STUDI tentang revolusi Indonesia acapkali merujuk pada karya sepasang Indonesianis terkemuka: George Mcturnan Kahin dan Bennedict Anderson. Keduanya adalah guru dan murid yang sama-sama berkhidmat di Cornel University. Karya mereka disebut-sebut sebagai kitab babon dalam kajian sejarah Indonesia periode 1945-1949 maupun nasionalisme di Asia Tenggara.

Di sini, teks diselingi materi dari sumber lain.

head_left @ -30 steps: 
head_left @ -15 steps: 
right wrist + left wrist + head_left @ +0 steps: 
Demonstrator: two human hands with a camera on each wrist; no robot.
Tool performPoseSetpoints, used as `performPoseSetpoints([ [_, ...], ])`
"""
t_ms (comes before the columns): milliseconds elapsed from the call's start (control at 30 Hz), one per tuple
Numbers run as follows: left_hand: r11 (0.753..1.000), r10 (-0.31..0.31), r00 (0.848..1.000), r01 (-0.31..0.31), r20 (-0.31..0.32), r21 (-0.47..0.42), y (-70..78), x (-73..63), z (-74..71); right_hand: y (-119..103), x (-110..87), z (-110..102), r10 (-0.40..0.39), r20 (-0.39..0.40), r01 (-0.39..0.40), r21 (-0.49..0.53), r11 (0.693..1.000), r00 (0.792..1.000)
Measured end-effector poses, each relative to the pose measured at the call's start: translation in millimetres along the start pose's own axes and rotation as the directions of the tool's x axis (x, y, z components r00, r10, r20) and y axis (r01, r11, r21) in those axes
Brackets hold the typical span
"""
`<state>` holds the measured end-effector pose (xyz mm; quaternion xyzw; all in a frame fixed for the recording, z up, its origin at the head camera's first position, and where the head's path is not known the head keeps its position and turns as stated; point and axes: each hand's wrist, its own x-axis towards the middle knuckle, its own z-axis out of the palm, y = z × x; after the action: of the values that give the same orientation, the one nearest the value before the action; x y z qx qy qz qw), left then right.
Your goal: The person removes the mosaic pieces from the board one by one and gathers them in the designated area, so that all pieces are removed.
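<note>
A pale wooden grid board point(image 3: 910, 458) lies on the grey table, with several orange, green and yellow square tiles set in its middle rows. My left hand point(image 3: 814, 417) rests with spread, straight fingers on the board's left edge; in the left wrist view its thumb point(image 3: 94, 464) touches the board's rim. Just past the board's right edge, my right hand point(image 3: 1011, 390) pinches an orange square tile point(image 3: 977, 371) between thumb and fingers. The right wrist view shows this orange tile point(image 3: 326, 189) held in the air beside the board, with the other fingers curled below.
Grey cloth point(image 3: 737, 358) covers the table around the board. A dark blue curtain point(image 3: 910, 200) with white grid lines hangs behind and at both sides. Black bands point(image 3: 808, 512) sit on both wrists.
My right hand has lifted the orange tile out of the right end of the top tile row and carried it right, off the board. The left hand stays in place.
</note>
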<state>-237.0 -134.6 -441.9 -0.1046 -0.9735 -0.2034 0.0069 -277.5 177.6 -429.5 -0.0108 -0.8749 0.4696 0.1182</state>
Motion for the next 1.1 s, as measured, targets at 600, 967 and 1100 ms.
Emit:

Kahin dalam disertasinya, Nationalism and Revolution in Indonesia (alih bahasa: Nasionalisme dan Revolusi di Indonesia), menekankan peran elite nasional seperti Sukarno, Hatta, dan Sjahrir dalam menentukan arah perjuangan revolusi Indonesia. Sementara itu, Ben Anderson dalam Java in a Time of Revolution: Occupation and Resistance, 1944-1946 (alih bahasa: Revolusi Pemuda: Pendudukan Jepang dan Perlawanan di Jawa 1944—1946) lebih menonjolkan lakon kelompok-kelompok revolusioner pemuda, militer, dan partai politik di panggung revolusi. Berbeda dari dua pendahulunya, John Sidel, yang masih muridnya Ben Anderson, dalam karya terbarunya Republicanism, Communism, Islam: Cosmopolitan Origins of Revolution in Southeast Asia (alih bahasa: Republikanisme, Komunisme, Islam: Asal-usul Kosmopolitan Revolusioner di Asia Tenggara), menawarkan perspektif yang baru.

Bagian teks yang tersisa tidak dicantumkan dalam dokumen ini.